▶ _WORK REQUIRED_
Every line in the data below from the one containing "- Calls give" down to the one containing "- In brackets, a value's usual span", both included, must be retyped exactly; no other line is to appear.

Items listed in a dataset
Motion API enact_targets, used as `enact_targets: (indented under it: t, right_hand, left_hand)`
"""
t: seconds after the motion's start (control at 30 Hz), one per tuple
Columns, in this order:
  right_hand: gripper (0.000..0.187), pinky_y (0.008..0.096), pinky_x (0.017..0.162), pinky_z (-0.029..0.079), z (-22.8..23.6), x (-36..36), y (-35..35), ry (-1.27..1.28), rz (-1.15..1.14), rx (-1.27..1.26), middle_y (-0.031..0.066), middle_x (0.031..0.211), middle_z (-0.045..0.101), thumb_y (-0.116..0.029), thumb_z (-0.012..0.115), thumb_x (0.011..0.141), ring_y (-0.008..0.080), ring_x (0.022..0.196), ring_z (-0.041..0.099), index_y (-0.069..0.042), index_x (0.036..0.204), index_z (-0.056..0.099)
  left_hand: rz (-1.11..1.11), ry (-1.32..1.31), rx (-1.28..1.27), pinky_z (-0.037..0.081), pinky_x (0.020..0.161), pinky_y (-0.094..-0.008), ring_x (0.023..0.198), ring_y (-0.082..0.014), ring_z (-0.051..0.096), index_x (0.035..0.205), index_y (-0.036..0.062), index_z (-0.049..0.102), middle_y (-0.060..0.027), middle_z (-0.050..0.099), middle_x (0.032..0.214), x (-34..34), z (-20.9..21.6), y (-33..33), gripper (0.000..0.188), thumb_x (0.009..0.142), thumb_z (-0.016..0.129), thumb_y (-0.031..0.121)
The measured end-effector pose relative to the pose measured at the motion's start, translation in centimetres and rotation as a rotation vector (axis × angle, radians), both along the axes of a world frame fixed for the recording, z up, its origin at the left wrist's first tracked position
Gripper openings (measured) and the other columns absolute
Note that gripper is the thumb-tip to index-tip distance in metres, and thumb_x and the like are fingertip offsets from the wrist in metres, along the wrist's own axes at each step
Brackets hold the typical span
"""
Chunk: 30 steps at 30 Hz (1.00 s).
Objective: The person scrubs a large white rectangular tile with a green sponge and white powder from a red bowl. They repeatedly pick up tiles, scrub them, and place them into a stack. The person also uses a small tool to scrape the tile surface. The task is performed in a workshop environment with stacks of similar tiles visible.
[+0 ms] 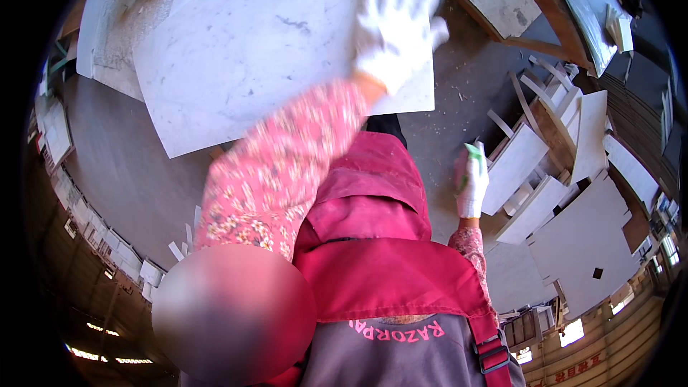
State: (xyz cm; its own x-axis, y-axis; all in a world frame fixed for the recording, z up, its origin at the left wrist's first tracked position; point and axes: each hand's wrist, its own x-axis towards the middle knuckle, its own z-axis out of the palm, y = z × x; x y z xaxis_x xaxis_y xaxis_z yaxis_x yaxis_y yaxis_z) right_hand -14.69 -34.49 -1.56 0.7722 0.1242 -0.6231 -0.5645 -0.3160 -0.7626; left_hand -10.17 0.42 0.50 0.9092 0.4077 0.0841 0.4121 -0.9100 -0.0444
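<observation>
A large white marble slab (pixel 287 50) with faint grey veins lies in front of me. My left hand (pixel 394 36), in a white glove, is over the slab's right part, its fingers spread and slightly blurred by motion. It seems to rest flat on the surface, with the thumb reaching past the slab's right edge. Lower down, beside my red apron (pixel 373 208), my white-gloved right hand (pixel 471 190) is closed around a small green object (pixel 474 150). Its kind cannot be made out, since the fingers cover most of it.
Several stone offcuts (pixel 516 168) are heaped on the floor to the right. At the upper right stands a wooden frame (pixel 559 11) with a sheet-covered top. Behind the slab's left edge is another pale, dusty slab (pixel 118 43). Grey floor (pixel 118 150) stretches along the left.
</observation>
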Motion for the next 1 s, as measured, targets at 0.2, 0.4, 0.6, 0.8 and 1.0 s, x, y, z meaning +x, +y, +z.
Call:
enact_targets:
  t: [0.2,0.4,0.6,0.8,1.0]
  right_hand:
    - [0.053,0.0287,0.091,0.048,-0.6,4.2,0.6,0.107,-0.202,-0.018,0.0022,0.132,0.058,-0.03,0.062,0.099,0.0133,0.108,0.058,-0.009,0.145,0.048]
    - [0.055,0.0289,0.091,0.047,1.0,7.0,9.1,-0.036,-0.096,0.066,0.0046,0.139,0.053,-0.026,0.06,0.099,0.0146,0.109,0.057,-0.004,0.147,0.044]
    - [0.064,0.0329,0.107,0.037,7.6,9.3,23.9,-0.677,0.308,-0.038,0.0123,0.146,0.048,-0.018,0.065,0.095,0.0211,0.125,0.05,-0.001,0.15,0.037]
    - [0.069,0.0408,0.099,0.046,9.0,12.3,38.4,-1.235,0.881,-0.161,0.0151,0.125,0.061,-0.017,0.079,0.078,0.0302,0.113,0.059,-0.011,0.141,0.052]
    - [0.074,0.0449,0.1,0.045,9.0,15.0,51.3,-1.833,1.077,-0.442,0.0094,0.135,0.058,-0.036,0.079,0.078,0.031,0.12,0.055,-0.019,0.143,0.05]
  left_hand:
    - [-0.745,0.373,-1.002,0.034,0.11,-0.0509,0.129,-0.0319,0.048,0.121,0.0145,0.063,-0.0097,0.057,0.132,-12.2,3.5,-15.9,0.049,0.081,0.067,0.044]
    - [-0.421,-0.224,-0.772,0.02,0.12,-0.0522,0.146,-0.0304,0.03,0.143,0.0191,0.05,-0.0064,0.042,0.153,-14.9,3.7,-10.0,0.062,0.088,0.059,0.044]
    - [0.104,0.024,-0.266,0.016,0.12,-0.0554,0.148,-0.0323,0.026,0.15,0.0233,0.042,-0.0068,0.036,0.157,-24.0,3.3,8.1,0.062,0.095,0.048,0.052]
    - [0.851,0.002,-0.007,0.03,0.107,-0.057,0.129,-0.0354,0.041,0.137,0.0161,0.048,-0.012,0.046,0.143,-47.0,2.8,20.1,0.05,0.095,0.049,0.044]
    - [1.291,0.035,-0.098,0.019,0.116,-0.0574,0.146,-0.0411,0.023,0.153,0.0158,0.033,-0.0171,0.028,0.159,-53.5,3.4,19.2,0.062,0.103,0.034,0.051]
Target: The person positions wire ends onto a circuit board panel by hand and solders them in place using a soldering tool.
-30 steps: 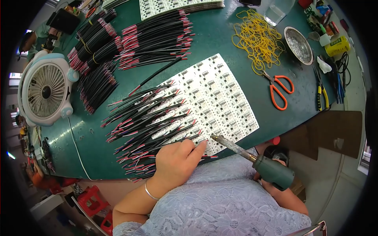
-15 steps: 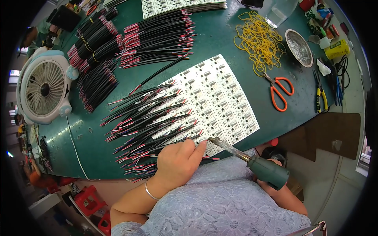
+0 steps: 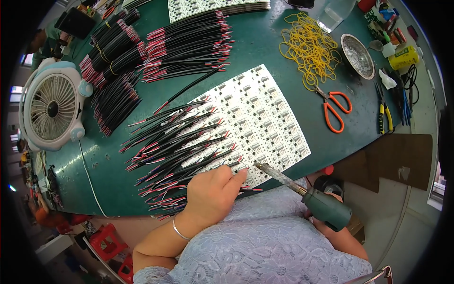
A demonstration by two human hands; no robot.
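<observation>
A white circuit board panel [image 3: 279, 128] with rows of small parts lies at the table's near side. Short black cables [image 3: 189, 138] with stripped red and white ends lie in rows across its left part. At the panel's near edge, my left hand [image 3: 213, 193] is closed with thumb and forefinger pinched on a cable end, mostly hidden by the fingers. My right hand [image 3: 319, 225] grips the green handle of a soldering iron [image 3: 326, 208], which partly hides the fingers. The iron's tip points left, over the panel and a little right of my left thumb.
Bundled black cables [image 3: 189, 45] lie at the back left, beside a white fan [image 3: 53, 110]. To the right are yellow rubber bands [image 3: 309, 49], orange-handled scissors [image 3: 335, 111], a metal bowl [image 3: 358, 57] and pliers [image 3: 384, 111]. More panels [image 3: 217, 8] are stacked at the back.
The soldering iron's tip has moved slightly right, away from my left fingertips, and its handle has shifted right and down. My left hand stays nearly in place.
</observation>
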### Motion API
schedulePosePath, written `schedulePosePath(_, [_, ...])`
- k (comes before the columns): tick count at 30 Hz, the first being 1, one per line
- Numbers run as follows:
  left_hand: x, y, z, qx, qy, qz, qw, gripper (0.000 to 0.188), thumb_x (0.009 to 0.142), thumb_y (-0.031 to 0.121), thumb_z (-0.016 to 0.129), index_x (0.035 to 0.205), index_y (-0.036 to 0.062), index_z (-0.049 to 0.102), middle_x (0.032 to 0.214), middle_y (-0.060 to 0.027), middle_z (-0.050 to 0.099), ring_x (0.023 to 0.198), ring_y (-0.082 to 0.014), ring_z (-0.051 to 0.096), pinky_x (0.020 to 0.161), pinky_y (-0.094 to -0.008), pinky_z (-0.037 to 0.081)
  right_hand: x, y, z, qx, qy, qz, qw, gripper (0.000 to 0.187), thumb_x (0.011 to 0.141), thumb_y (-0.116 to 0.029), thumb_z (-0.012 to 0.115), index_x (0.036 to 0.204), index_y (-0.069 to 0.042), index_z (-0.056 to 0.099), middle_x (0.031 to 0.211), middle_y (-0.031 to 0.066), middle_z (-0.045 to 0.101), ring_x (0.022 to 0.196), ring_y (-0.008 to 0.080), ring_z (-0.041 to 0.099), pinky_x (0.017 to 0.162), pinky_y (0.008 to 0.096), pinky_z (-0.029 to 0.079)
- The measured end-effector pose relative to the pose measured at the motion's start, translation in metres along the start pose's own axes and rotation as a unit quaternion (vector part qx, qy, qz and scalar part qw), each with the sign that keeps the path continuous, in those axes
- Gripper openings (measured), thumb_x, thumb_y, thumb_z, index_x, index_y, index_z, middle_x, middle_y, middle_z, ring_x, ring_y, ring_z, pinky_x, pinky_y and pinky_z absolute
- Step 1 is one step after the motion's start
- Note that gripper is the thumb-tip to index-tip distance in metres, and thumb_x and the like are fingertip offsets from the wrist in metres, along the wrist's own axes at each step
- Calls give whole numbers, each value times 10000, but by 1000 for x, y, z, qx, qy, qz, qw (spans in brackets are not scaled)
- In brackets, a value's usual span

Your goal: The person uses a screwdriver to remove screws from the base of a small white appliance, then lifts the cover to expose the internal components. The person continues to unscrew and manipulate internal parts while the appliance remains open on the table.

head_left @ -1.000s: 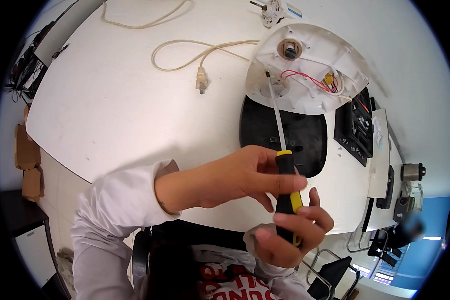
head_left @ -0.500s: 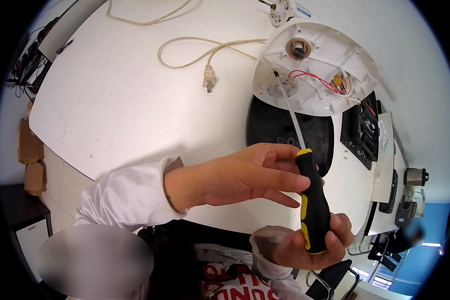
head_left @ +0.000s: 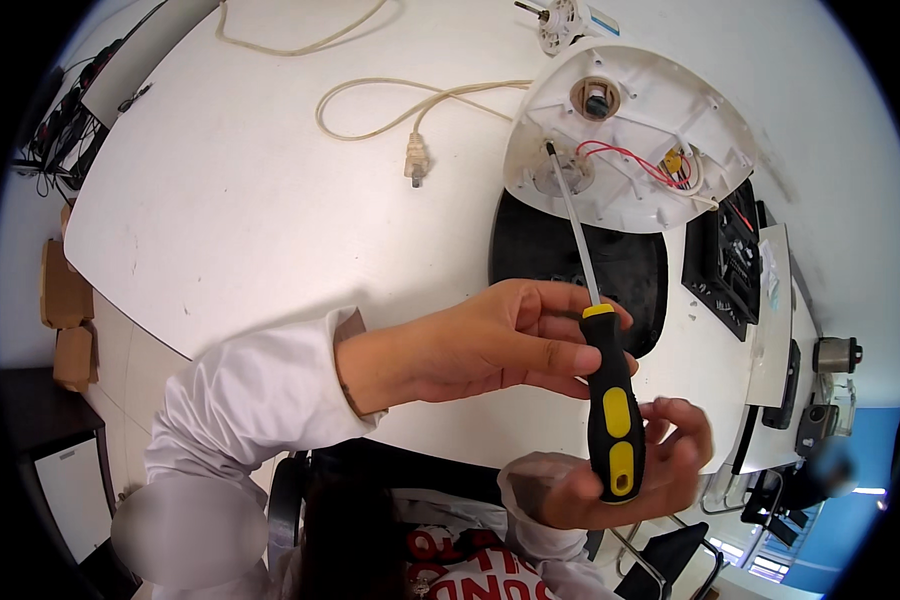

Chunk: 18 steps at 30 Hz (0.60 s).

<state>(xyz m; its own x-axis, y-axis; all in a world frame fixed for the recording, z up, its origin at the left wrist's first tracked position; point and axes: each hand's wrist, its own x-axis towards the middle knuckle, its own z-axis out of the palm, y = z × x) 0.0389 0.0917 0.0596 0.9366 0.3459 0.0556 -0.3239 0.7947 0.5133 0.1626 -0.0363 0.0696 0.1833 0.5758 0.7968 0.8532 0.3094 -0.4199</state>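
A long screwdriver [head_left: 610,385] with a black and yellow handle is between my hands, its shaft pointing up and away. My left hand [head_left: 515,340] pinches the handle just below its yellow collar, thumb on top. Around the butt end sits my right hand [head_left: 650,470], thumb on one side and loosely curled fingers on the other. In the picture the tip overlaps a clear round part on a white plastic housing [head_left: 620,205]; whether it touches cannot be told. The housing's ribbed inside shows, with red wires [head_left: 620,150] and a round socket [head_left: 597,100].
A black panel [head_left: 535,250] lies beneath the housing. To its right stands a black tool case [head_left: 720,270] with bits. A pale cord with a plug [head_left: 416,160] loops across the white table [head_left: 220,220]. Behind the housing is a motor-like part [head_left: 565,25].
The screwdriver handle has turned, so its yellow patches now face up, and its butt has shifted slightly left. The fingers of my right hand have loosened and spread from the handle.
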Motion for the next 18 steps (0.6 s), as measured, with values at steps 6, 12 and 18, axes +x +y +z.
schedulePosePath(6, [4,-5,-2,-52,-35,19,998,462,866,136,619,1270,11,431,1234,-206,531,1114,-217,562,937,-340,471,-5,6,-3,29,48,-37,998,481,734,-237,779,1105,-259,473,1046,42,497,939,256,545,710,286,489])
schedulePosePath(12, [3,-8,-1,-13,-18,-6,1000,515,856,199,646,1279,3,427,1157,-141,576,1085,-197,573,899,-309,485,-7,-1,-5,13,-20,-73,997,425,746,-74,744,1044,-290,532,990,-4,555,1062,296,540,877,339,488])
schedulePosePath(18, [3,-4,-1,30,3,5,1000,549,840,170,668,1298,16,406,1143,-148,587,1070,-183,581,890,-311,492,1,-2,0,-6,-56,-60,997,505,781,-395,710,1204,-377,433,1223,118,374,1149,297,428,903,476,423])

▶ _FINISHED TASK_
- Calls give whole numbers, each value times 10000, but by 1000 for x, y, z, qx, qy, qz, qw (spans in brackets are not scaled)
- In brackets, a value's usual span

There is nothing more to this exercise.